Their van was one of at least a dozen in the gravel parking area. There were a couple of trucks, too, and an ATV, and even an old dust-covered sailboat that looked like it hadn't seen water in half a century.

Stepping out and gazing at the steep-pitched hills around him, Arman realized
campground
wasn't the most accurate word. To him it had conjured up images of tents and bug bites and shitting in the woods, which were all things he remembered from the times his dad had taken him camping, usually up near Tahoe. Those were trips that had taken place years ago. They'd also grown less enjoyable over time; the older Arman got, the more comfortable his dad grew with abandoning him while he frequented the South Lake casinos. Arman hated being left alone in those scummy campgrounds, surrounded by bikers and drunks and the constant reek of pot smoke. But this place was different. This place, rooted deep in a desolate section of the central coastal range, wound in on a dirt road, through miles of lost canyons, miles from anywhere, and ringed on every side by some sort of geological barrier, felt more like a
compound.

First off, this was clearly private property.
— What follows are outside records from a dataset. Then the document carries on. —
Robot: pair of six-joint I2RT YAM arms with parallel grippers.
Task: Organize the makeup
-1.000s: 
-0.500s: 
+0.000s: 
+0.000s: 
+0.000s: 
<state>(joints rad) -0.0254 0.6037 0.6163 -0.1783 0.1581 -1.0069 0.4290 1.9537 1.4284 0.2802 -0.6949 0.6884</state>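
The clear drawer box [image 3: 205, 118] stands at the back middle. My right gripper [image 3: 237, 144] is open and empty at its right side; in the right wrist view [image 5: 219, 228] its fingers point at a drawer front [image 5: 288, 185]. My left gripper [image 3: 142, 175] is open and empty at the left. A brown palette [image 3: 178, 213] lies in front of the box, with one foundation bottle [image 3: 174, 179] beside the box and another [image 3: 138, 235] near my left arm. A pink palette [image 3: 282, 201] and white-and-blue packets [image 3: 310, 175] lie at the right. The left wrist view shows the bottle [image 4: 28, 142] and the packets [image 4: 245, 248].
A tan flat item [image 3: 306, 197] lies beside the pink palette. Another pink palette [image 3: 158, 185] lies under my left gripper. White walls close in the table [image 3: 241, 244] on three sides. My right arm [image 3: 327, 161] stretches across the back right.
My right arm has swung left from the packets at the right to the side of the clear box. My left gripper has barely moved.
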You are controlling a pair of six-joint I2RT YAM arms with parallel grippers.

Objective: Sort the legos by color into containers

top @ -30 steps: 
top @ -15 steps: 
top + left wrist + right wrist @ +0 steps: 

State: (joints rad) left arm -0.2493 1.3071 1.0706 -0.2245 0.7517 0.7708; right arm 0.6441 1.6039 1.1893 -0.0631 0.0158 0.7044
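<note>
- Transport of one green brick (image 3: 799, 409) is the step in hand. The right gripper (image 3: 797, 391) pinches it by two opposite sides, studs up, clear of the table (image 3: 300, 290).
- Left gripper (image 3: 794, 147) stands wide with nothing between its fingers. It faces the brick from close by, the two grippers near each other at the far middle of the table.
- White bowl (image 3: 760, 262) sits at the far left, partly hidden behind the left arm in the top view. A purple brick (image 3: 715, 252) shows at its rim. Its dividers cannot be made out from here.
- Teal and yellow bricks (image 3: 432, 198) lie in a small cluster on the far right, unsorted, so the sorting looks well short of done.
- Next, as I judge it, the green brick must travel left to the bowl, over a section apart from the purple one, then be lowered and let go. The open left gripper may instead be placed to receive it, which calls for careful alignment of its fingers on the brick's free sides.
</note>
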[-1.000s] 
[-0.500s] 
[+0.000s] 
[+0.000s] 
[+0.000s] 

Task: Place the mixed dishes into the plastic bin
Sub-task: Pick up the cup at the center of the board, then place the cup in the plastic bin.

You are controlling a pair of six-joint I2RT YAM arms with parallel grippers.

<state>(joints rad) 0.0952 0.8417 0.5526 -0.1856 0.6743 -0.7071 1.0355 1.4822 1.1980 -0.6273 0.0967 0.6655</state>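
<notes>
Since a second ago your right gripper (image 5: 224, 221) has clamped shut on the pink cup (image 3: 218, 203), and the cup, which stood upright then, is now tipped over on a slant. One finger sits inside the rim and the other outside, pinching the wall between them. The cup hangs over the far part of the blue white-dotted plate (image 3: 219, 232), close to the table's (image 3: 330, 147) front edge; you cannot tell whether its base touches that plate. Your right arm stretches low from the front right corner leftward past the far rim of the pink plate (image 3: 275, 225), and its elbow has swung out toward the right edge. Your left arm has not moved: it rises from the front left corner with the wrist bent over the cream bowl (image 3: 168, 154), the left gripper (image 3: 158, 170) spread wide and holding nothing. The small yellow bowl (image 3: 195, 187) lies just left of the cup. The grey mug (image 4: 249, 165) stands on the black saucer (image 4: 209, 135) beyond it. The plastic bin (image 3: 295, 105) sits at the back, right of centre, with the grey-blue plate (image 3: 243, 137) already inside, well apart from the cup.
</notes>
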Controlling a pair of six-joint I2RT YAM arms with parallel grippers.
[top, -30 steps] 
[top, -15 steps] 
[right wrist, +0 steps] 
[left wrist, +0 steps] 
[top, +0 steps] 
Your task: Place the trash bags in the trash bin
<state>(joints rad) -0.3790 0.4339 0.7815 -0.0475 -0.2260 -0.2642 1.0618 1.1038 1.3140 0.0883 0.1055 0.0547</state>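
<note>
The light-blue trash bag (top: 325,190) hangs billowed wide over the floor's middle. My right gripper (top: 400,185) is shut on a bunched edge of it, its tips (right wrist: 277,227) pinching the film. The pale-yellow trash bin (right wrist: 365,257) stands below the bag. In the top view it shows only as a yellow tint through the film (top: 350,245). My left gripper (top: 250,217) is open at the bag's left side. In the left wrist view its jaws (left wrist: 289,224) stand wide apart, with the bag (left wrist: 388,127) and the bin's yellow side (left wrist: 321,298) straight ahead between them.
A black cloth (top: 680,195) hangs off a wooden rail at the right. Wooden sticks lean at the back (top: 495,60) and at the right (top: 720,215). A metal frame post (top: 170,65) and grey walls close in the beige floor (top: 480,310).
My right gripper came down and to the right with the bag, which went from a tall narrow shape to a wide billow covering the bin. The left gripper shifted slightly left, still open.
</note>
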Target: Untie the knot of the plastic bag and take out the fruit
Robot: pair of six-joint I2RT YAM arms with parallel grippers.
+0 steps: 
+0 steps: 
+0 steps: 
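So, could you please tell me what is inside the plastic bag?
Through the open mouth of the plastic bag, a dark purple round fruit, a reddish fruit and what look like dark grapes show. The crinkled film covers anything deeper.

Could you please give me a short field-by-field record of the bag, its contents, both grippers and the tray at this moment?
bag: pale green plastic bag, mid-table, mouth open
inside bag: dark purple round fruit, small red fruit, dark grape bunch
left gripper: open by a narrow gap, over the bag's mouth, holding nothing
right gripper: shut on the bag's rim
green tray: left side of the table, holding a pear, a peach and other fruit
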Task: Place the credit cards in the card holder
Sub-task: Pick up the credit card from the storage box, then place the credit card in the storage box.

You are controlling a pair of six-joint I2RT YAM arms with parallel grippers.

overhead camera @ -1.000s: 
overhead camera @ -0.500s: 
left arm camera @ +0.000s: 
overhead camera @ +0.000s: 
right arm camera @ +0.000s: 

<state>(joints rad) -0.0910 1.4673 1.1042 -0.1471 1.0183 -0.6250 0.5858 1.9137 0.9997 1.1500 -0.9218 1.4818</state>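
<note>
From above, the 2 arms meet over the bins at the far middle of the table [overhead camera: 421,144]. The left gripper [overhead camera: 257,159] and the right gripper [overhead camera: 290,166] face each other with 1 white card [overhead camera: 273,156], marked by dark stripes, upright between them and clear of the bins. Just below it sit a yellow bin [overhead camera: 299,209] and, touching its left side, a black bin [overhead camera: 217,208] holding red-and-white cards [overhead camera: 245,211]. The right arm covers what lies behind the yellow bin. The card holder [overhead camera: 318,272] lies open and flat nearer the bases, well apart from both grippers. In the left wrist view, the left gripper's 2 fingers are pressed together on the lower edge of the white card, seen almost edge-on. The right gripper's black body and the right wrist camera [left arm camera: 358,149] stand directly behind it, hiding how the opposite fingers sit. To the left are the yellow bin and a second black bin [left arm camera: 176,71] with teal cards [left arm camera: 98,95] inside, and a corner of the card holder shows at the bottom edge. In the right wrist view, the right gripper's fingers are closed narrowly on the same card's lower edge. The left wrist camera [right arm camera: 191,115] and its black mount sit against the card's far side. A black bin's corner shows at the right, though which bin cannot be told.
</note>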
The hand-lettered sign on the wrought-iron scroll gate they'd driven through said as much. There were other signs, as well. One read
NO TRESPASSING
and another
KEEP OUT
, but the most curious message was the one carved into the metal archway that ran above the massive barred gate. Arman had had to lean to see it, twisting his head against the van's window, but what he saw read:

EVOLVE
ALIA TENTANDA
VIA EST

Arman knew that was Latin. It sounded familiar, too, only he didn't know what it meant, other than the
evolve
part. He couldn't even look up the rest of the phrase because there was no cell service here. There hadn't been for the last hour of the drive.